> **EXERCISE GOAL**: Output the records exactly, every one of them.

> **RECORDED DATA**:
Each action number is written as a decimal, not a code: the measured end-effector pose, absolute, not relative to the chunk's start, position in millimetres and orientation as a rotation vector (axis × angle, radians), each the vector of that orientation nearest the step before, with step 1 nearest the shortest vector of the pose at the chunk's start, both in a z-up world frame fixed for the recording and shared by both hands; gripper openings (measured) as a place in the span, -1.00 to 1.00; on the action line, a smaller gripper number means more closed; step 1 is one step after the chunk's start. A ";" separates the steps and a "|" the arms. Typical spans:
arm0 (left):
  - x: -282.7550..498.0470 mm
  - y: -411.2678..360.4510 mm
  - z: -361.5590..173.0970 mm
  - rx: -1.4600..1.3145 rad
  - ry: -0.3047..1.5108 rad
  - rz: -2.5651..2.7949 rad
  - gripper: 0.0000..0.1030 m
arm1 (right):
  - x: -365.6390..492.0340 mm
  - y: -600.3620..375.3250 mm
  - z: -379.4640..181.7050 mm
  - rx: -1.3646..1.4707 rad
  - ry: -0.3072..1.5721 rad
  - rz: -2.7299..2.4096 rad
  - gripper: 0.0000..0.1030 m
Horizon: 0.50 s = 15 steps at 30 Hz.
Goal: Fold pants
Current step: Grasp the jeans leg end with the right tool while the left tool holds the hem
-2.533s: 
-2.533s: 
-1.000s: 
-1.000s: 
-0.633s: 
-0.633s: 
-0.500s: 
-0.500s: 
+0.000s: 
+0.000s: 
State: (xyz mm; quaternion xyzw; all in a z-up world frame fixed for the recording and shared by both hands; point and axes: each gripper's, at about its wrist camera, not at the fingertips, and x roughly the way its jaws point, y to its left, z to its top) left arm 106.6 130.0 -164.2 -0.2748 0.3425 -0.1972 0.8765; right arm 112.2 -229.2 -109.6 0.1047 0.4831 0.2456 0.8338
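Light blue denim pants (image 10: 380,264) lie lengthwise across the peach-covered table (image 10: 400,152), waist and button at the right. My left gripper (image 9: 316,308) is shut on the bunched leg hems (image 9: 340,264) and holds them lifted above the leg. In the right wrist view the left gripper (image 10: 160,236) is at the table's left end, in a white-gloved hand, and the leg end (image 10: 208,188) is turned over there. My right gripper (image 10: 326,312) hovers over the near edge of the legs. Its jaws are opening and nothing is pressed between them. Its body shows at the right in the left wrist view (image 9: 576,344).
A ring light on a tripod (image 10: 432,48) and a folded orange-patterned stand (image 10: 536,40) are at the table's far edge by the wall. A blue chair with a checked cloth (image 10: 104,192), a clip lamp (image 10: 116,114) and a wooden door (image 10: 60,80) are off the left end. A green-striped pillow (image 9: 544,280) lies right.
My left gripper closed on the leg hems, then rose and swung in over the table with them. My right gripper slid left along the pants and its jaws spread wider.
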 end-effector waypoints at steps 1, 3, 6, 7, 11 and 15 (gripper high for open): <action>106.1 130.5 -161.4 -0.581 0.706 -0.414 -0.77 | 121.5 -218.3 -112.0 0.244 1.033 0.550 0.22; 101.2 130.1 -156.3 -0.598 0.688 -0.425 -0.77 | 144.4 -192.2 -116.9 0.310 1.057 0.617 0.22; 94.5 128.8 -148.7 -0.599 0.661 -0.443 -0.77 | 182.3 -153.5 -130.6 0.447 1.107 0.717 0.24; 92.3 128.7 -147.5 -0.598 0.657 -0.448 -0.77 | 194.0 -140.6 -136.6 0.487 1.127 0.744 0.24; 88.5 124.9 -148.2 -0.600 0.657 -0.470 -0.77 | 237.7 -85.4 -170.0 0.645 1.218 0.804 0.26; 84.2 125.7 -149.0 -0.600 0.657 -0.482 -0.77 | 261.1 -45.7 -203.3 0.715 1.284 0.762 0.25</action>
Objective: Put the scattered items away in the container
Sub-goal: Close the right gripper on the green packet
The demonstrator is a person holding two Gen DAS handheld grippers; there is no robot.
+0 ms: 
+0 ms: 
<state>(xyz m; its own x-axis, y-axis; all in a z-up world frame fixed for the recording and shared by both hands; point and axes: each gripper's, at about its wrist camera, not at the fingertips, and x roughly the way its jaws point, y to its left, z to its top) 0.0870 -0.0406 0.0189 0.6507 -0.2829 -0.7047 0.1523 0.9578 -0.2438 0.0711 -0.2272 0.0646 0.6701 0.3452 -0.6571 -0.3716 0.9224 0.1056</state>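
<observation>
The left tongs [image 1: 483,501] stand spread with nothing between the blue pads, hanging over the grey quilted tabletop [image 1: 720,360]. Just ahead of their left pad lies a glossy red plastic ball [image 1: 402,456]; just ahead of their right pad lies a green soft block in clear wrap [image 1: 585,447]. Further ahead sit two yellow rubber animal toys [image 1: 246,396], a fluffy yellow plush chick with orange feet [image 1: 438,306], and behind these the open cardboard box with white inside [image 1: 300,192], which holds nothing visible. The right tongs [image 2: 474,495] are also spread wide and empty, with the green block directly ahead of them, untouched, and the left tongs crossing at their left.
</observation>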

> **TASK RESPONSE**:
Each action number is written as a decimal, not a code: the measured end-effector pose, absolute, not relative to the chunk's start, position in millimetres and orientation as a rotation vector (axis × angle, radians), each the vector of that orientation nearest the step before, with step 1 nearest the shortest vector of the pose at the chunk's start, both in a z-up world frame fixed for the recording and shared by both hands; gripper openings (measured) as a place in the span, -1.00 to 1.00; on the action line, a smaller gripper number means more closed; step 1 is one step after the chunk's start. A ";" separates the steps and a "|" the arms. Typical spans:
arm0 (left):
  - x: -282.7550..498.0470 mm
  - y: -411.2678..360.4510 mm
  - z: -361.5590..173.0970 mm
  - rx: -1.4600..1.3145 rad
  - ry: -0.3047..1.5108 rad
  - rz: -2.5651..2.7949 rad
  - gripper: 0.0000..0.1030 m
arm1 (right):
  - x: -365.6390..492.0340 mm
  - y: -600.3620..375.3250 mm
  - z: -379.4640..181.7050 mm
  - rx: -1.3646..1.4707 rad
  - ry: -0.3072..1.5721 rad
  - rz: -2.7299..2.4096 rad
  - gripper: 0.0000..0.1030 m
Horizon: 0.50 s = 15 steps at 30 Hz.
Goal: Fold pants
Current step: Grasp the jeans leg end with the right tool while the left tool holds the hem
-2.533s: 
-2.533s: 
-1.000s: 
-1.000s: 
-0.633s: 
-0.633s: 
-0.500s: 
-0.500s: 
+0.000s: 
+0.000s: 
State: (xyz mm; quaternion xyzw; all in a z-up world frame fixed for the recording and shared by both hands; point and axes: each gripper's, at about its wrist camera, not at the fingertips, and x roughly the way its jaws point, y to its left, z to its top) left arm 106.6 130.0 -164.2 -0.2748 0.3425 -0.1972 0.8765; right arm 112.2 -229.2 -109.6 0.1047 0.4831 0.2456 0.8338
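Light blue denim pants (image 10: 380,264) lie lengthwise across the peach-covered table (image 10: 400,152), waist and button at the right. My left gripper (image 9: 316,308) is shut on the bunched leg hems (image 9: 340,264) and holds them lifted above the leg. In the right wrist view the left gripper (image 10: 160,236) is at the table's left end, in a white-gloved hand, and the leg end (image 10: 208,188) is turned over there. My right gripper (image 10: 326,312) hovers over the near edge of the legs. Its jaws are opening and nothing is pressed between them. Its body shows at the right in the left wrist view (image 9: 576,344).
A ring light on a tripod (image 10: 432,48) and a folded orange-patterned stand (image 10: 536,40) are at the table's far edge by the wall. A blue chair with a checked cloth (image 10: 104,192), a clip lamp (image 10: 116,114) and a wooden door (image 10: 60,80) are off the left end. A green-striped pillow (image 9: 544,280) lies right.
My left gripper closed on the leg hems, then rose and swung in over the table with them. My right gripper slid left along the pants and its jaws spread wider.
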 end-effector waypoints at steps 1, 3, 6, 7, 11 and 15 (gripper high for open): <action>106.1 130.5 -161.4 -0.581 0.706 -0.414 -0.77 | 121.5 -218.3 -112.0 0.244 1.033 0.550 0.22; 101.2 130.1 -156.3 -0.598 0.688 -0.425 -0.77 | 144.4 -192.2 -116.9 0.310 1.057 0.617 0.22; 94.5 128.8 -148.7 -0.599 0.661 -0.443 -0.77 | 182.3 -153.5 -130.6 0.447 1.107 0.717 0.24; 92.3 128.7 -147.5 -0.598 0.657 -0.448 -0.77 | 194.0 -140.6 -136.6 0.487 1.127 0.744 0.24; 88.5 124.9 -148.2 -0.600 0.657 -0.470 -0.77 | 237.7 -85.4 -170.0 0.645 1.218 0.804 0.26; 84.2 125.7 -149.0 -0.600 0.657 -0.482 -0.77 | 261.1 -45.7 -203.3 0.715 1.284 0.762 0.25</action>
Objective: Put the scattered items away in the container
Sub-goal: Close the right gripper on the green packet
The demonstrator is a person holding two Gen DAS handheld grippers; there is no robot.
+0 ms: 
+0 ms: 
<state>(xyz m; its own x-axis, y-axis; all in a z-up world frame fixed for the recording and shared by both hands; point and axes: each gripper's, at about its wrist camera, not at the fingertips, and x roughly the way its jaws point, y to its left, z to its top) 0.0870 -0.0406 0.0189 0.6507 -0.2829 -0.7047 0.1523 0.9578 -0.2438 0.0711 -0.2272 0.0646 0.6701 0.3452 -0.6571 -0.3716 0.9224 0.1056</state>
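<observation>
The left tongs [image 1: 483,501] stand spread with nothing between the blue pads, hanging over the grey quilted tabletop [image 1: 720,360]. Just ahead of their left pad lies a glossy red plastic ball [image 1: 402,456]; just ahead of their right pad lies a green soft block in clear wrap [image 1: 585,447]. Further ahead sit two yellow rubber animal toys [image 1: 246,396], a fluffy yellow plush chick with orange feet [image 1: 438,306], and behind these the open cardboard box with white inside [image 1: 300,192], which holds nothing visible. The right tongs [image 2: 474,495] are also spread wide and empty, with the green block directly ahead of them, untouched, and the left tongs crossing at their left.
</observation>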

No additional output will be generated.